The Analytics Skeptic
Now picture a journalist who was previously an analytics naysayer deciding to finally embrace analytics. He goes along to the whoscored site and uses the best data (Opta supplied) that is readily available to him and states that, on the objectively measured data, Sissoko and Coutinho were equally creative over the opening 3 games of the season.
Our journalist has taken the stats at face value and penned his piece along those lines. However, within 10 minutes of his piece being published he gets bombarded with comments by readers asking what planet he lives on if he is suggesting that, even over those 3 games, Sissokho was as creative as Coutinho.
Let’s go back to the sentiments I expressed at the top of this piece.
I now appreciate that it is wrong to stop at the top level of detail, Key Passes in this example. It’s just a pity that no one told our journalist friend this as he has now decided that he’s never going to look at an Opta statistic again, and that he was right all along not to trust those pesky stats.
More detailed data is available, so why don’t we use it instead of being content with the top level metric of Key Pass?
The obvious answer for why we tend not to use the whole depth of data that is available to us is that it is so bloody time consuming to digest and interpret. Thankfully, at this stage of the season with just 3 games played that task is just not quite so onerous.

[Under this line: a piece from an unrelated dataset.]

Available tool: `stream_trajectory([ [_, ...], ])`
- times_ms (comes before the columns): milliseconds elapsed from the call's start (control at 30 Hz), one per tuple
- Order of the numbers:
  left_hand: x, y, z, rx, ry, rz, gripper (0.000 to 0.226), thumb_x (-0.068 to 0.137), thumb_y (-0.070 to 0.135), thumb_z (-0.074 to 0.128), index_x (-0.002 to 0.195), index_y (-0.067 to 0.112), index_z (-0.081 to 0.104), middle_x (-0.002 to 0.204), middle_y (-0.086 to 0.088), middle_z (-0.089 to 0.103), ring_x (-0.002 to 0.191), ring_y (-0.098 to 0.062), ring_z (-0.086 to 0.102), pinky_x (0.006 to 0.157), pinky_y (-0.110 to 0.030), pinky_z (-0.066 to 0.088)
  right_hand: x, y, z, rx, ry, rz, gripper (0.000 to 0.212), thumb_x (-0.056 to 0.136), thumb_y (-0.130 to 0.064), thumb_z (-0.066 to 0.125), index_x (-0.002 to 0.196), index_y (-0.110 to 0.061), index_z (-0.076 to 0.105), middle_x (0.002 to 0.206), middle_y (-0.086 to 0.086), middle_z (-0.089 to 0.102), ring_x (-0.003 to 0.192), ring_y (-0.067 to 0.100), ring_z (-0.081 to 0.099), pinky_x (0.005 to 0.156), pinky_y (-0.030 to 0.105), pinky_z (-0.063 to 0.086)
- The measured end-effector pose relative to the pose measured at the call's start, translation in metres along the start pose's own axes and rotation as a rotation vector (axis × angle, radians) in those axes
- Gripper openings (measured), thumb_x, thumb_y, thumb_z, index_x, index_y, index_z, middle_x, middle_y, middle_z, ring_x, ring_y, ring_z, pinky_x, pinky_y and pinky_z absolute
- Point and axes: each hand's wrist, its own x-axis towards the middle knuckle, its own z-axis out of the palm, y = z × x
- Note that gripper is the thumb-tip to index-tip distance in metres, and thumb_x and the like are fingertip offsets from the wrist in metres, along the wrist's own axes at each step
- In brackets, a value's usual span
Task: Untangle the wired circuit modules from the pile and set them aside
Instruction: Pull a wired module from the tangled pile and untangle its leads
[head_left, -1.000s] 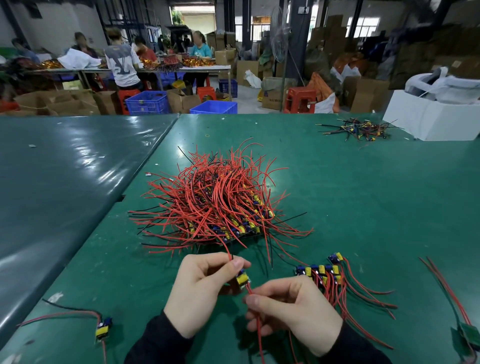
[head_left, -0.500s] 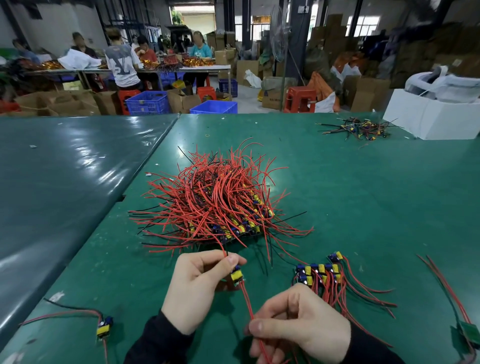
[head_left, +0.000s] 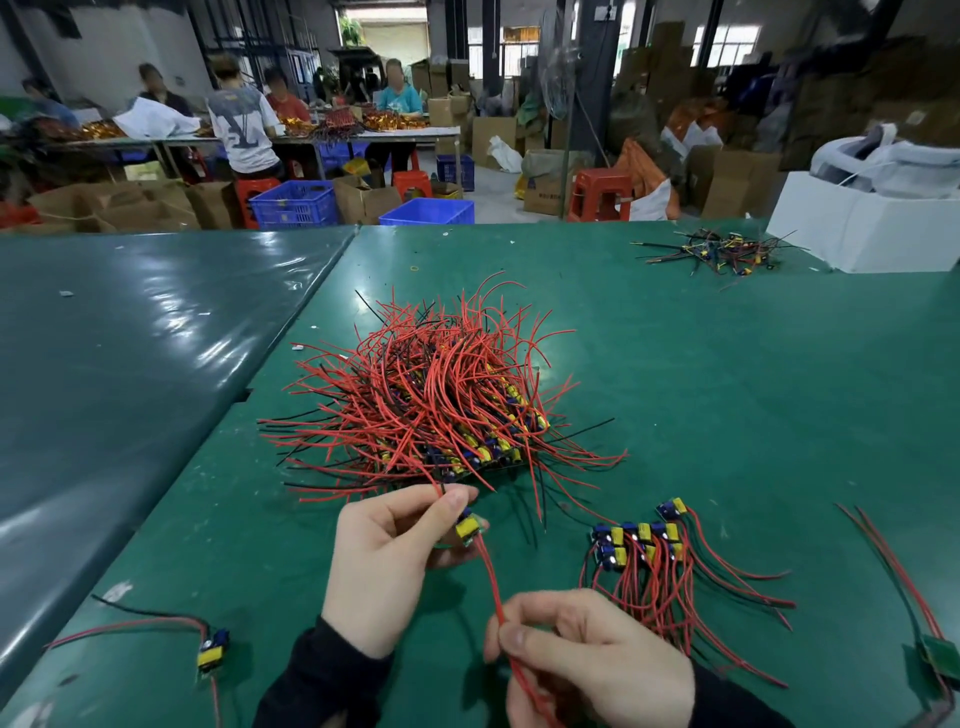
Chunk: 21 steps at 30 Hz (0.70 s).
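A tangled pile (head_left: 441, 400) of red and black wires with small yellow-and-blue circuit modules lies mid-table. My left hand (head_left: 389, 566) pinches one module (head_left: 470, 530) just in front of the pile; a wire from it still runs up into the pile. My right hand (head_left: 587, 660) grips that module's red wire (head_left: 491, 582) lower down, pulled taut between both hands. To the right, a sorted row of modules (head_left: 644, 545) lies with wires trailing toward me.
A lone module (head_left: 213, 649) lies at the near left. A green board with red wires (head_left: 940, 660) sits at the near right edge. Far right: a small wire heap (head_left: 722, 252) beside a white box (head_left: 862, 228). A darker table (head_left: 130, 338) adjoins on the left.
My right hand has slid down the red wire toward me, away from the module. My left hand has kept its pinch on the module near the pile.
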Motion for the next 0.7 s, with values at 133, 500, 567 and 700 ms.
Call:
stream_trajectory([
  [133,-0.006,0.002,0.007,-0.142,-0.111,-0.121,0.037,0.062,0.019,0.070,0.097,0.006,0.069,0.085,-0.020,0.073,0.070,-0.034,0.072,0.055,-0.029,0.058,0.002,0.000,0.003,0.141,0.037,0.001,0.017,0.089,-0.023,0.046,0.090,-0.007,0.051,0.052,0.004,0.062,0.038,0.008,0.053,0.042,0.015,0.040],
  [500,-0.001,0.007,-0.003,-0.141,0.082,0.116,0.029,0.075,-0.016,0.063,0.095,0.005,0.067,0.075,-0.014,0.072,0.063,-0.028,0.071,0.054,-0.023,0.055,-0.005,0.003,0.015,-0.168,0.176,-0.032,0.021,0.081,-0.027,0.069,0.086,-0.007,0.075,0.075,0.008,0.073,0.061,0.012,0.064,0.064,0.023,0.051],
  [567,-0.002,0.005,0.000,-0.126,0.077,0.120,0.030,0.076,-0.017,0.062,0.095,0.005,0.066,0.074,-0.012,0.072,0.063,-0.027,0.072,0.053,-0.022,0.055,-0.005,0.006,0.018,-0.350,0.267,-0.045,0.026,0.078,-0.039,0.067,0.082,-0.015,0.074,0.074,0.007,0.074,0.062,0.017,0.065,0.063,0.027,0.051],
  [700,-0.007,0.001,0.005,-0.068,0.057,0.148,0.031,0.077,-0.016,0.063,0.093,0.010,0.068,0.073,-0.013,0.072,0.064,-0.027,0.072,0.053,-0.022,0.054,-0.006,0.015,0.012,-0.740,0.550,-0.276,0.028,0.070,-0.054,0.069,0.085,-0.030,0.067,0.077,-0.009,0.070,0.059,0.004,0.063,0.061,0.026,0.053],
])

Let’s now look in detail at the 6 Key Passes that the two players played over their first 3 games, starting with Sissoko.
Apparently Sissoko created 6 chances during Newcastle’s opening 3 games. I would contend that he actually made 1 very good chance, 1 poor chance and the other 4 are falsely labelled as chances as they all must be 40 yards or more out from goal.

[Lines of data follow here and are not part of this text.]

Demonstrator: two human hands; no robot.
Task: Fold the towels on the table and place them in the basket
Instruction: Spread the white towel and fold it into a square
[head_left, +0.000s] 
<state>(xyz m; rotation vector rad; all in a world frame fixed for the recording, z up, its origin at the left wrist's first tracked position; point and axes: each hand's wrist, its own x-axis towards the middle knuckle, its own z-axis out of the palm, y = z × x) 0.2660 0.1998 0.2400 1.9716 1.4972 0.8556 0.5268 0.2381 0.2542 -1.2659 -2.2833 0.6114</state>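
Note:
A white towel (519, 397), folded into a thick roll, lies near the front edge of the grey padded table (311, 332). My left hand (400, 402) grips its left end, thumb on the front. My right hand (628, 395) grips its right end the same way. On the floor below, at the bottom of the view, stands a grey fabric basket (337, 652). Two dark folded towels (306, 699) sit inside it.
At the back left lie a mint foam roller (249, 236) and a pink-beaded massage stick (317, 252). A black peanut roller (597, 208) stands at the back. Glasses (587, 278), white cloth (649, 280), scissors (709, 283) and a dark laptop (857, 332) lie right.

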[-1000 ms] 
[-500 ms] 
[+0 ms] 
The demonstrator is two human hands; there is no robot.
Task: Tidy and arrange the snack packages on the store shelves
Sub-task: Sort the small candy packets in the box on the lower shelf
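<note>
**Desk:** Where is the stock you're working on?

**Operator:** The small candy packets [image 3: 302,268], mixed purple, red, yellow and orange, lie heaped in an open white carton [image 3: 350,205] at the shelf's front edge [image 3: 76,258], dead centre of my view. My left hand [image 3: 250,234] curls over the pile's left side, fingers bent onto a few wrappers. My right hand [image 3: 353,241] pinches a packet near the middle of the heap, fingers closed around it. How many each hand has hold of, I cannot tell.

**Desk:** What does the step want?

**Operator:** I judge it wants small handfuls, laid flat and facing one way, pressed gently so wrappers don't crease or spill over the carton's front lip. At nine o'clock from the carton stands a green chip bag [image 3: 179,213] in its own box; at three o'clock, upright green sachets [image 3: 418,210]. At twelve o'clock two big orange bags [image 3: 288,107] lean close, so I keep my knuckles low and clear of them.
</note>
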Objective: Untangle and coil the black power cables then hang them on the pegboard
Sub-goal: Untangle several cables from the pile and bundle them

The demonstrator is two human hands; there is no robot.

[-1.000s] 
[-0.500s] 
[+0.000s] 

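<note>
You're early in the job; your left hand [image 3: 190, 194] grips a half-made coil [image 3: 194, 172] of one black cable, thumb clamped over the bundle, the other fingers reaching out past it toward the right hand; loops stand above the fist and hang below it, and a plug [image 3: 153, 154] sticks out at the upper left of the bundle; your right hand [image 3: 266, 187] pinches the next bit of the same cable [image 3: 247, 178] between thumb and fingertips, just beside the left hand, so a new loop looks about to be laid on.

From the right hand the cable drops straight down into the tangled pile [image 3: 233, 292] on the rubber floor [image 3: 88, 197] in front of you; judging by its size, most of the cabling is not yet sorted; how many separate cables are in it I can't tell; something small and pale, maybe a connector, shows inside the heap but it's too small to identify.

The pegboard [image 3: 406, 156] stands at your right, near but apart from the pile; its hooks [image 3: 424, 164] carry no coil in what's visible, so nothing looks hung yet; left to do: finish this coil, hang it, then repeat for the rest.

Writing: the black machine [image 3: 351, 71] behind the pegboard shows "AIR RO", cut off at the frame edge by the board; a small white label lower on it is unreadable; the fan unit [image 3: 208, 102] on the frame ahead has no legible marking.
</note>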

So what about Liverpool’s Brazilian playmaker, Coutinho?
Coutinho’s 6 Key Passes really look like Key Passes. I would argue that only one of those passes led to what could be classified as a “poor shot”. The other Key Passes led to very high quality shooting opportunities for Liverpool.
This piece isn’t intended as a slight on Sissoko, and indeed I don’t think that too many would have argued that the Frenchman was as creative as Coutinho. However, when looking at the bare Key Pass numbers it appeared that the two players had the same creative impact over their first 3 games. When delving a little deeper into the data available to us we see that this simply wasn’t the case.

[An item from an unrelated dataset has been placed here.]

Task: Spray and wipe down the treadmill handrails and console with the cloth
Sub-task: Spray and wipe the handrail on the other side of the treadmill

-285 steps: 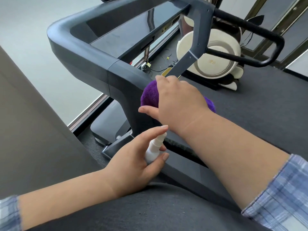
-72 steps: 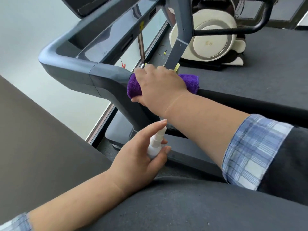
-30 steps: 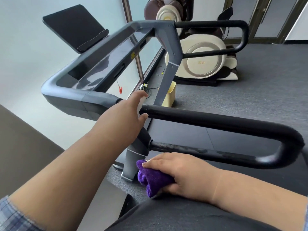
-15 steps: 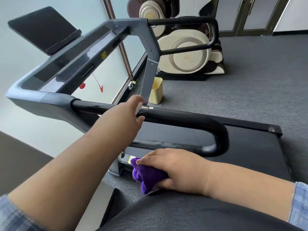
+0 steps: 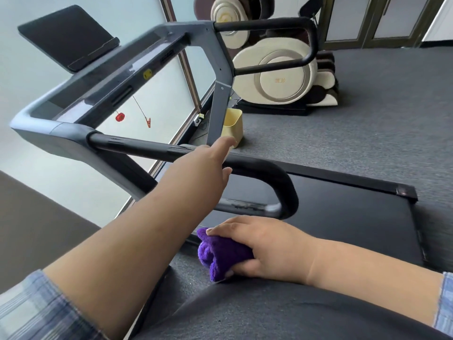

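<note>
Overspray is my main worry. My left hand (image 5: 208,168) is stretched out over the near handrail (image 5: 269,171), index finger raised; the fingers seem curled around something, and only a pale sliver shows past the fingertip, so I judge it to be the spray bottle but cannot tell for certain, nor which way any nozzle points. If I squeeze without checking, mist could drift past the rail onto the treadmill belt (image 5: 343,212) and leave it slick, or reach the console (image 5: 117,77) and the tablet shelf (image 5: 68,38) above it, where wet electronics would be a problem.

My right hand (image 5: 264,249) is low, beside my lap, fingers wrapped around the bunched purple cloth (image 5: 220,253). It sits well apart from the upper bar, so any liquid would rest on the rail before I get there and could drip onto the lower bar (image 5: 245,207).

The cloth is wadded tight; wiping with it like that may just smear. The far handrail (image 5: 294,23) looks a long reach from where I sit, and leaning across risks losing balance.
</note>
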`<state>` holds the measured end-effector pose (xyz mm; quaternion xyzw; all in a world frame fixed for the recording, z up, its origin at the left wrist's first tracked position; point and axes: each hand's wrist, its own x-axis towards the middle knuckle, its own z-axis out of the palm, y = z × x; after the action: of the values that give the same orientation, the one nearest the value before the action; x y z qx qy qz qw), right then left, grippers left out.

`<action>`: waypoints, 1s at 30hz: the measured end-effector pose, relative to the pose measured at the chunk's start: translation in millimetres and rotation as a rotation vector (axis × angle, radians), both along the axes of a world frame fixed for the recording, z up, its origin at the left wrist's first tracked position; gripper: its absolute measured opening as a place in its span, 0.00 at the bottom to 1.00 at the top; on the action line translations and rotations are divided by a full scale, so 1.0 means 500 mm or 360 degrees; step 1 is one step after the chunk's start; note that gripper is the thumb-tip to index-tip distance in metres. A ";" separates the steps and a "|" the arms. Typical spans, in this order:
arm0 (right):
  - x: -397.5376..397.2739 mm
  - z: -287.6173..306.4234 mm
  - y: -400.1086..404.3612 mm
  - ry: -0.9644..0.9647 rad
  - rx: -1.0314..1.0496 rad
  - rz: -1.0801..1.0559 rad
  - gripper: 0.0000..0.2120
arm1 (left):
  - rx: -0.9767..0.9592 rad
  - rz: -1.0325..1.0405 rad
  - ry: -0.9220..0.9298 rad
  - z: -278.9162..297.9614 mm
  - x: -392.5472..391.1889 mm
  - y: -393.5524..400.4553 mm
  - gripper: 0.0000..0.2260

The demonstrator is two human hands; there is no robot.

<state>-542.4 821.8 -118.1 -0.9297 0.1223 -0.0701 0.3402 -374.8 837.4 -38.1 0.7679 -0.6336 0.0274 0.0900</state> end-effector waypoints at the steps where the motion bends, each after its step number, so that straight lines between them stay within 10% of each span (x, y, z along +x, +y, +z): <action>1: -0.006 -0.001 -0.001 -0.0006 0.0001 0.0003 0.33 | 0.0002 0.0012 0.0006 0.000 -0.008 -0.003 0.19; 11: -0.053 -0.002 -0.016 -0.0254 0.0086 -0.0087 0.34 | -0.0039 0.0191 0.0217 -0.012 -0.015 0.035 0.24; 22: -0.055 0.058 -0.074 -0.1598 0.0416 -0.1045 0.28 | -0.0307 0.0440 0.0854 -0.070 -0.029 0.135 0.25; 30: 0.106 0.149 -0.135 0.0040 -0.0621 -0.0773 0.31 | -0.0356 0.0484 0.0944 -0.086 -0.026 0.169 0.24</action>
<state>-489.5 754.4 -43.7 -0.9219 0.3292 -0.1601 0.1270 -387.9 921.7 -80.9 0.8134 -0.4513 -0.1145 0.3487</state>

So what’s the point of this?
I guess I have 3 points:
1 – There just aren’t enough hours in the day to be able to process and effectively use all of the data that is now available to us in one form or another.
2 – On a macro level, even being armed with the data is not enough. The data needs a lot of TLC to be able to be used efficiently and to release the secrets that it undoubtedly holds.
3 – On a much narrower micro level, it is obvious not all Key Passes or chances created are the same. Now that the term “Key Passes” is slowly appearing in the mainstream media is it time to go a little further into the Rabbit Hole and attempt to assign some quality measure to the raw, but important statistic of Key Pass? I feel it is, and the above extreme example illustrates why.
And remember, all Key Passes are equal, but some Key Passes are more equal than others.